Valley of Flowers National Park

Valley of Flowers National Park is an Indian national park, nestled high in West Himalaya, is renowned for its meadows of endemic alpine flowers and outstanding natural beauty. It is located in Uttarakhand state. This richly diverse area is also home to rare and endangered animals, including the Asiatic black bear, snow leopard, brown bear and blue sheep. The gentle landscape of the Valley of Flowers National Park complements the rugged mountain wilderness of Nanda Devi National Park to the east. Together they encompass a unique transition zone between the mountain ranges of the Zanskar and Great Himalaya. The park stretches over an expanse of 87.50 km². Both parks are encompassed in the Nanda Devi Biosphere Reserve (223,674 ha) which is further surrounded by a buffer zone (5,148.57 km²).[1] This Reserve is in the UNESCO World Network of Biosphere Reserves since 2004.

The Valley of Flowers is an outstandingly beautiful high-altitude Himalayan valley that has been acknowledged as such by renowned mountaineers and botanists in literature for over a century and in Hindu religion for much longer. Its ‘gentle’ landscape, beautiful meadows of alpine flowers and ease of access complement the rugged, mountain wilderness for which the inner basin of Nanda Devi National Park is renowned.

The Valley of Flowers is splashed with colour as it bloomed with hundreds of different flowers, taking on various shades of colours as time progressed. The valley was declared a national park in 1982 and now it is a World Heritage Site. The locals, of course, always knew of the existence of the valley, and believed that it was inhabited by fairies.

The valley is home to many celebrated flowers like the Brahmakamal, the Blue Poppy and the Cobra Lily. It is a much sought after haunt for flower-lovers, botanists and trekkers.

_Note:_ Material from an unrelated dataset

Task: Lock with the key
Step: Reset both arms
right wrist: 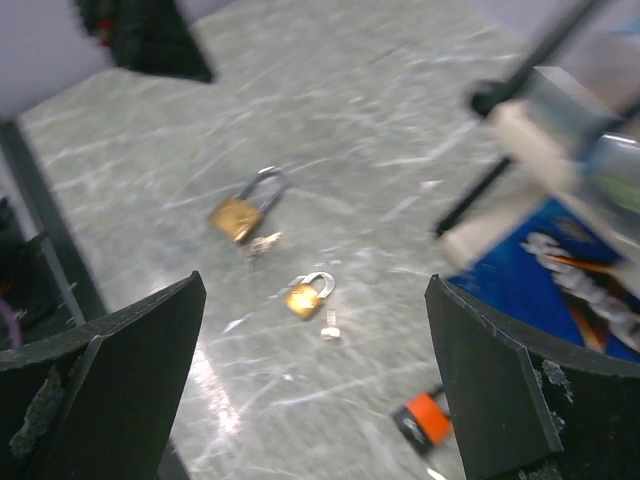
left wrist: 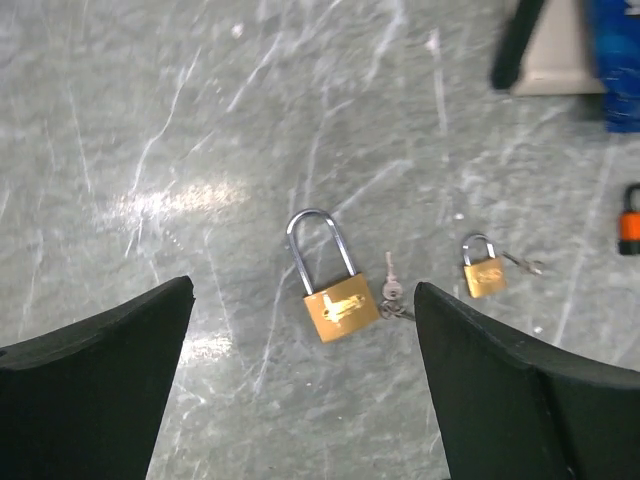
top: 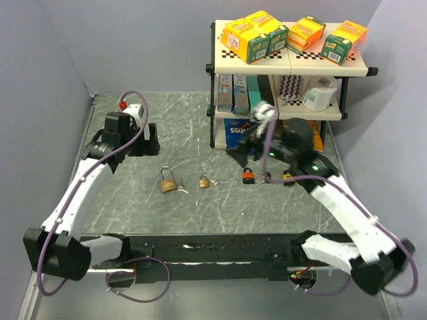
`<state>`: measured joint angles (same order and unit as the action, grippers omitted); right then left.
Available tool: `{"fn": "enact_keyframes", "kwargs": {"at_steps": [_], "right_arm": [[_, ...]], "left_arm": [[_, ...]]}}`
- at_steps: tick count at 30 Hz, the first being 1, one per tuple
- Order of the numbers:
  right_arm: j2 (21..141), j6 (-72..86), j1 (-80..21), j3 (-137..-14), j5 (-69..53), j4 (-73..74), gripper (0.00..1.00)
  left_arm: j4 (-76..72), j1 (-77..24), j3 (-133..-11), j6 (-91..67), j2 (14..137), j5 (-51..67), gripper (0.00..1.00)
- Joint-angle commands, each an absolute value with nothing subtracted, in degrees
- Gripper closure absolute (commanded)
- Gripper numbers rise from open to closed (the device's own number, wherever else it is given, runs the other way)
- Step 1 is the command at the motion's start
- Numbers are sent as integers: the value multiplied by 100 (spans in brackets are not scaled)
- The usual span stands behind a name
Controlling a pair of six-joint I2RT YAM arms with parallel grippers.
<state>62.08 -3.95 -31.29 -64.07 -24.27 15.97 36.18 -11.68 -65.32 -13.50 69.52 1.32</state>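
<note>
Your large brass padlock (top: pixel 168 181) lies flat on the bench (top: pixel 193 120), about midway between the 2 arms, with its shackle pointing toward the far wall. Its keys (left wrist: pixel 390 292) lie just beside the body. You cannot tell from these views whether the shackle is latched. Near it, on the side toward the right arm, sits a small brass padlock (top: pixel 204 181) with its own key (left wrist: pixel 524 264) just beside it. Farther along the same row is an orange-and-black padlock (top: pixel 248 176), and 1 more dark padlock (top: pixel 288 177) sits close against the right arm.

Your left fingers (left wrist: pixel 100 385) hang above the bench, spread wide and holding nothing. In the left wrist view the large brass padlock shows in the gap between them, down on the bench and apart from both tips. Your right fingers (right wrist: pixel 110 370) are likewise spread wide with nothing gripped, raised over the bench near the foot of the shelf unit (top: pixel 287 61). The right wrist view is blurred, but it shows both brass padlocks and the orange one lying untouched between the tips.

The shelf unit stands at the far right of the bench, with yellow-and-green boxes (top: pixel 257 35) on top, a paper roll (top: pixel 319 92) on the lower level and a blue box (top: pixel 235 130) at its base
</note>
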Motion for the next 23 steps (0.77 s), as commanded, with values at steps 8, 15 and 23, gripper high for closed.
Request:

The Valley of Flowers is internationally important on account of its diverse alpine flora, representative of the Western Himalayan alpine shrub and meadows ecoregion. The rich diversity of species reflects the valley’s location within a transition zone between the Zaskar and Great Himalayas ranges to the north and south, respectively, and between the Eastern Himalaya and Western Himalaya flora. A number of plant species are internationally threatened, several have not been recorded from elsewhere in Uttarakhand and two have not been recorded in Nanda Devi National Park. The diversity of threatened species of medicinal plants is higher than has been recorded in other Indian Himalayan protected areas. The entire Nanda Devi Biosphere Reserve lies within the Western Himalayas Endemic Bird Area (EBA). Seven restricted-range bird species are endemic to this part of the EBA.

The Valley of Flowers was declared a national park in 1982. This part of Uttarakhand, in the upper reaches of Garhwal, is inaccessible through much of the year. The area lies on the Zanskar range of the Himalayas with the highest point in the national park being Gauri Parbat at 6,719 m above sea level.